Exercise goal:
Your response must consist of the listing below, repeated exactly.

Collected data:
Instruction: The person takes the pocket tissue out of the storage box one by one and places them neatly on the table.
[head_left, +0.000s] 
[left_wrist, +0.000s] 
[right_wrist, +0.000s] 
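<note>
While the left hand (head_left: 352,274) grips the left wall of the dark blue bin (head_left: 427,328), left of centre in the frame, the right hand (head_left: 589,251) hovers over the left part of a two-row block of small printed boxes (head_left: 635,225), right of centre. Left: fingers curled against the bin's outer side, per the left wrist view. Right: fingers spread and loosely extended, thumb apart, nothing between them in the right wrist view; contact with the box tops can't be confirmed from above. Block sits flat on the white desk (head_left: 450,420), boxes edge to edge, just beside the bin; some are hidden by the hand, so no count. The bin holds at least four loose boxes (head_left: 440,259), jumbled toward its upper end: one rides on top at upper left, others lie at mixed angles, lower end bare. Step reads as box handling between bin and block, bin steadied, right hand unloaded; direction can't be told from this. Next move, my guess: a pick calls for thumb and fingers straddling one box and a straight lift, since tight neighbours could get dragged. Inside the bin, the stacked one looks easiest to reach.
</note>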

Answer box:
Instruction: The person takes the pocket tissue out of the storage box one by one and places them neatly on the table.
[head_left, +0.000s] 
[left_wrist, +0.000s] 
[right_wrist, +0.000s] 
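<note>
While the left hand (head_left: 352,274) grips the left wall of the dark blue bin (head_left: 427,328), left of centre in the frame, the right hand (head_left: 589,251) hovers over the left part of a two-row block of small printed boxes (head_left: 635,225), right of centre. Left: fingers curled against the bin's outer side, per the left wrist view. Right: fingers spread and loosely extended, thumb apart, nothing between them in the right wrist view; contact with the box tops can't be confirmed from above. Block sits flat on the white desk (head_left: 450,420), boxes edge to edge, just beside the bin; some are hidden by the hand, so no count. The bin holds at least four loose boxes (head_left: 440,259), jumbled toward its upper end: one rides on top at upper left, others lie at mixed angles, lower end bare. Step reads as box handling between bin and block, bin steadied, right hand unloaded; direction can't be told from this. Next move, my guess: a pick calls for thumb and fingers straddling one box and a straight lift, since tight neighbours could get dragged. Inside the bin, the stacked one looks easiest to reach.
</note>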

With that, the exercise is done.